Rosemary is back, and birthing again!
In this version of the story, poor virginal Mary Elizabeth wakes up after a
bad dream one morning and steps on the bathroom scale, which reveals that she
has gained 15 pounds overnight.
That can't be good.
One look at her stomach reveals the source of her weight gain. In the
course of one evening she has become approximately three months pregnant -
with her hymen intact.
That can't be good either.
I'm sure you can guess that the new arrival is not going to be the second
coming of Jesus, but rather a demon created by a mystical form of rape. The
virginal Mary Elizabeth begins to suspect a problem when she finds green goo
oozing out of her privates, and she becomes quite convinced something is wrong when her
ultrasound shows that content of her womb looks like the complete cast of Gremlins after
a post-midnight buffet.
To make matters even uglier, the demon who impregnated her is also her
brother. And maybe a cardinal. And maybe a psychiatric patient. That last part
makes more sense when you realize that the psychiatrist is ... (wait for it)
... Lucifer, as played by ... (wait for it) ... Joan Severance.
You see, the semi-human demon didn't even know that his shrink was Satan. I
don't know how a demon given human form would pick a shrink. I assume he just
picked a psychiatrist out of the phone book ... and it just happened to be
Satan. Darn the luck!
The plot gets very intricate in the second half of the film. Several of the
people who seem to be innocent turn out to be in league with the demons. Some
of the demons even double-cross other demons! (Oh, that Satan! What a kidder!)
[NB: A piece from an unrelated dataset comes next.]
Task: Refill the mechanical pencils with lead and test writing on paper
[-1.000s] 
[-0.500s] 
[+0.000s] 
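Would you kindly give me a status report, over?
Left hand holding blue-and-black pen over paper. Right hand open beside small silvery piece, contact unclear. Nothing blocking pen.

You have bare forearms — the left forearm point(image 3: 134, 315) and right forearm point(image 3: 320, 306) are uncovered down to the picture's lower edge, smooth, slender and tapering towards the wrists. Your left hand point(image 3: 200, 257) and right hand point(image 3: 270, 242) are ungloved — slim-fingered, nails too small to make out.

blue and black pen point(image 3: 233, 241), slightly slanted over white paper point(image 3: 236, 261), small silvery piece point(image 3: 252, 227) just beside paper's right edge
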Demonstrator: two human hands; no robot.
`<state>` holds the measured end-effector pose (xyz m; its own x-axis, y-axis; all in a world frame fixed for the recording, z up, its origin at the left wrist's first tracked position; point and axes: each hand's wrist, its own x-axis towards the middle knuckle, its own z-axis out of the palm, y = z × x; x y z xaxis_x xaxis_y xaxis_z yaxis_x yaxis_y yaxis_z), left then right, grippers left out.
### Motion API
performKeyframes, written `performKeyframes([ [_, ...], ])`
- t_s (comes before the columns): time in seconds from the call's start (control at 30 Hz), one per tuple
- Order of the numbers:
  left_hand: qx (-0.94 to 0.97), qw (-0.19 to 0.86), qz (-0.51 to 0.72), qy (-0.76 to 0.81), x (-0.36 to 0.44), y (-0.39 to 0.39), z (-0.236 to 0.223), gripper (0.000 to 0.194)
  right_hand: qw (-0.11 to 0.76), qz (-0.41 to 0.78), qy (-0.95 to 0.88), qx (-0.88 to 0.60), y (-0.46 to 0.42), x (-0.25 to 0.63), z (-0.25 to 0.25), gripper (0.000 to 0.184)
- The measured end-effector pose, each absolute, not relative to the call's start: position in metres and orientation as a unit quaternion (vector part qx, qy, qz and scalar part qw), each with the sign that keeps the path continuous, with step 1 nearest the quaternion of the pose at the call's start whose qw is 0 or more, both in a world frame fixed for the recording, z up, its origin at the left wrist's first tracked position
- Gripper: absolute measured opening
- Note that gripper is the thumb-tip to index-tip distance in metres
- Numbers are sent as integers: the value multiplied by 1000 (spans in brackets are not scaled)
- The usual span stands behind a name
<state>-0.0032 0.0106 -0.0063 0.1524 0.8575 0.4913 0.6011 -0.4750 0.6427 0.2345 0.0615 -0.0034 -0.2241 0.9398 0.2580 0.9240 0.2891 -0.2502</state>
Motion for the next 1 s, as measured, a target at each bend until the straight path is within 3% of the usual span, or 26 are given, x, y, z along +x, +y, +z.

It's a plot that gets so muddled that the writer ended up writing extra lines
to explain why some things didn't make a lot of sense. At one point, a priest
being used as an unwitting pawn of the demons turns to the
brother/cardinal/demon/patient and says what I was thinking, "But why did you
need me? I'm not integral to your scheme." The demon responds, "Because I'm
the torturer of the 13th level of hell. I fuck with people. That's what I do."
Fair enough. At least the writer was aware of the problem.
The film can be lurid, over-the-top fun. There's a demon who cusses like a
sailor and thinks he needs a psychiatrist (and Tony Soprano's shrink thought
she had a difficult patient!). Then there's a pious and
well-intentioned priest who used to be a professional assassin and finds to
his regret that he still loves killing. There's also the virginal Mary Elizabeth, who
turns in a surprising, scenery-chewing tour de force performance, as she performs a good portion of the film
by having conversations with
herself in two different voices (the demon in her womb uses her vocal chords
to communicate). When she's not conducting one-woman dialogues, she frequently
is possessed entirely by the demon
inside of her, which means that the actress is seen either
slaughtering people and eating their hearts, or perhaps just humping away in
wild sexual frenzy. If the film had nothing else at all, I would still have
enjoyed it for Alison Brie's unrestrained and unabashed performance. You might
even call Miss Brie refreshingly cheesy.
It's a trash film, of course, a typical 1980s-style B movie, meandering,
tacky and sleazy, and yet there are times when the screen is filled with such
lavish tongue-in-cheek absurdities and so much silly lunatic energy that the
film entertains with sheer nonsense. I like a bit of that, but this film goes
on for 118 minutes, and that's a little too much nonsense for my taste.